SCOPE Art Show, which has pivoted in recent years towards a particularly polished and cartoonish sub-genre of street art (and in 2021 gave over a portion of their entryway to IRL flat screen displays of NFTs), also featured a single Detroit gallery, Playground Detroit. Co-Founders Paulina and Samantha brought works by ten Detroit-based artists (Bakpak Durden, Zoe Beaudry, Marlo Broughton, Frank Lepkowski, Michael Polakowski, Rachel Pontious, Caroline Del Giudice, Kaylie Kaitschuck, James Oscar Lee, and Patrick Ethen) which altogether looked like it would have felt more comfortable in the more casual enclave at the Ice Palace. Art Miami’s lone Detroit gallery, David Klein, featured works by Susanne Goethel Campbell, Lavaughan Jenkins, Marianna Olague, Kelly Reemtsen, Jessica Rohrer, Rosalind Tallmadge, and Ricky Weaver.
Maya Stovall “Neon Theatre” at Art Basel Miami with Reyes | Finn © Reyes | Finn
Nolan Simon at Art Basel Miami with 47 Canal © Nolan Simon
Qualeasha Wood at Art Basel Miami with New York’s Kendra Jayne Patrick © Nolan Simon
Matthew Angelo Harrison at Art Basel Miami with Jessica Silverman Gallery © Nolan Simon
Margo Wolowiec at Art Basel Miami with Jessica Silverman Gallery © Nolan Simon
Conrad Egyir at Art Basel Miami with Jessica Silverman Gallery © Jessica Silverman Gallery
James Benjamin Franklin at Art Basel Miami with Proyectos Monclova Mexico City © Nolan Simon
Beverly Fishman at Art Basel Miami with Kavi Gupta © Kavi Gupta
Allana Clarke at Art Basel Miami with Kavi Gupta © Kavi Gupta
Wade Tullier at NADA with Primary Projects © NADA
Neha Vedpathak at NADA with Simone DeSousa © NADA
Carole Harris at NADA with Simone DeSousa © NADA
Jova Lynne at NADA with Simone DeSousa © NADA
Abdolreza Aminlari at NADA with Dieu Donne © NADA
LaKela Brown at NADA with Dieu Donne © NADA
Playground Detroit at SCOPE © Playground Detroit
David Klein at Art Miami © David Klein
Allie McGhee at Untitled Miami Beach with Harper’s © Harper's Gallery
Any attempt to draw an aesthetic or narrative arc threading together the works of thirty artists is an undertaking requiring precision and a careful sort of looking beyond the scope of an article like this. But I think it’s safe to say that Detroit’s art community has entered a new period of professionalization and national attention.
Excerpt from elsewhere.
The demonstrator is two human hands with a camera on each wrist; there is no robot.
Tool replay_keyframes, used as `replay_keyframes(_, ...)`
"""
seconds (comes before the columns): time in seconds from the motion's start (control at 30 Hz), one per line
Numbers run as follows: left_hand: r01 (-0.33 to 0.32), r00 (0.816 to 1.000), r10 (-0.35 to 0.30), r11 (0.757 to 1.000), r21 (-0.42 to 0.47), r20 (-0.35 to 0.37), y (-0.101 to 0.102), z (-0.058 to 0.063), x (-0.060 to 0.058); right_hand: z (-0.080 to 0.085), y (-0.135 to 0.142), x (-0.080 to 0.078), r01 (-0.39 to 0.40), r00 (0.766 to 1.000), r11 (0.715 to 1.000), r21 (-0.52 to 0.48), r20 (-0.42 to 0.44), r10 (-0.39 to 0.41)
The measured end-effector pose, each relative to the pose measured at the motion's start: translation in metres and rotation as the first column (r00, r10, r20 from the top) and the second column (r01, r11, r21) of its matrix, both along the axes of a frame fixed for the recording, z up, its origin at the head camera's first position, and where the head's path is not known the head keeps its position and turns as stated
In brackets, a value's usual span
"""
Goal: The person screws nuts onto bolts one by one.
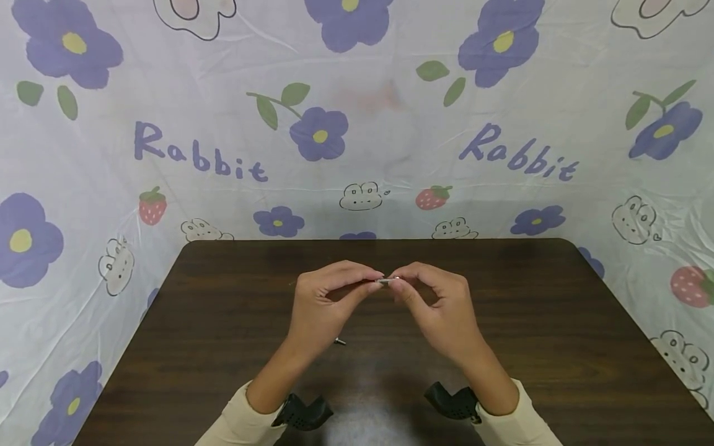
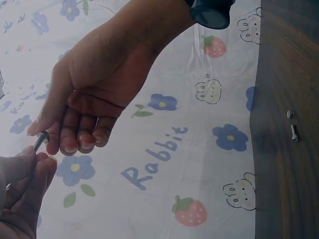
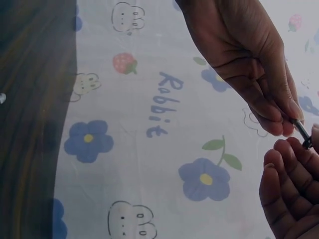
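A slim metal bolt [image 1: 386, 280] spans the gap between both hands above the table. My left hand [image 1: 323, 297] pinches it at one end with thumb and forefinger. In the left wrist view, a dark ring-like piece sits at that end; whether it is a head or a nut I cannot tell. My right hand [image 1: 440, 303] pinches the other end of the shaft, its fingertips close to the left ones. The left hand's remaining fingers are loosely bent. On the table lie a second small bolt [image 2: 294, 133] and a short metal piece [image 2: 289, 114], perhaps a nut.
The dark wooden table [image 1: 234, 347] fills the lower part of the head view. Behind and beside it hangs a white cloth [image 1: 379, 148] printed with flowers, strawberries and rabbits. A black wrist mount [image 1: 304, 412] shows at the left sleeve, another [image 1: 454, 401] at the right.
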State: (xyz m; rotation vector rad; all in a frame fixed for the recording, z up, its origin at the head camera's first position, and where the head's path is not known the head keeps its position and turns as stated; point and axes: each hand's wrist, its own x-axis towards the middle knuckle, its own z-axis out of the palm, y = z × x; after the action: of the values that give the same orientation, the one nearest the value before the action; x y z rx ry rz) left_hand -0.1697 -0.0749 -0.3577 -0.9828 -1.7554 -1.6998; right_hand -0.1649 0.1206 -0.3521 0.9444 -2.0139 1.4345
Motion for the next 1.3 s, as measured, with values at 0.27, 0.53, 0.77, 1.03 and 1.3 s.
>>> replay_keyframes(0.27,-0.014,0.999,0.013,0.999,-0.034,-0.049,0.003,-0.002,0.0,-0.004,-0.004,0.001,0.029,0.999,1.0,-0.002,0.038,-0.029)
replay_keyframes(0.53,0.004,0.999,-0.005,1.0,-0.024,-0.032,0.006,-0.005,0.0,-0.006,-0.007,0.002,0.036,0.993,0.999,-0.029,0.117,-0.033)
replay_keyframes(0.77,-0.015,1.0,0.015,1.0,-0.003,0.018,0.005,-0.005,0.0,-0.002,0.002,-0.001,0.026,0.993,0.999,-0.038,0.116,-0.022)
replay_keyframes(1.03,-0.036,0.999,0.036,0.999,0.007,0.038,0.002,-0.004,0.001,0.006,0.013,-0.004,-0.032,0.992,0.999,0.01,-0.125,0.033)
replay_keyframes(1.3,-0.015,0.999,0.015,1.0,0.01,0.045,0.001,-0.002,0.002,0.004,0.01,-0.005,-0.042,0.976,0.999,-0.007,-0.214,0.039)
It could be argued that all art work is somehow ill- suited for the busy, noisy energy of a convention hall, but to my eyes many of the works I saw in Miami made by my Detroit-based neighbors and friends stood apart from the works around them. I was rewarded by slowing down and spending time with them. I, for one, would have liked to have seen What Pipeline at Art Basel, marking their return to the scene after the last couple years hiatus. As with anything in the Covid era, only time will tell if 2021 represented a high-water mark for Detroit’s galleries with all of us going back in and out of quarantine over the coming year(s), or if this really is the beginning of a new era in which Detroit begins to take up a greater footprint on the national art stage.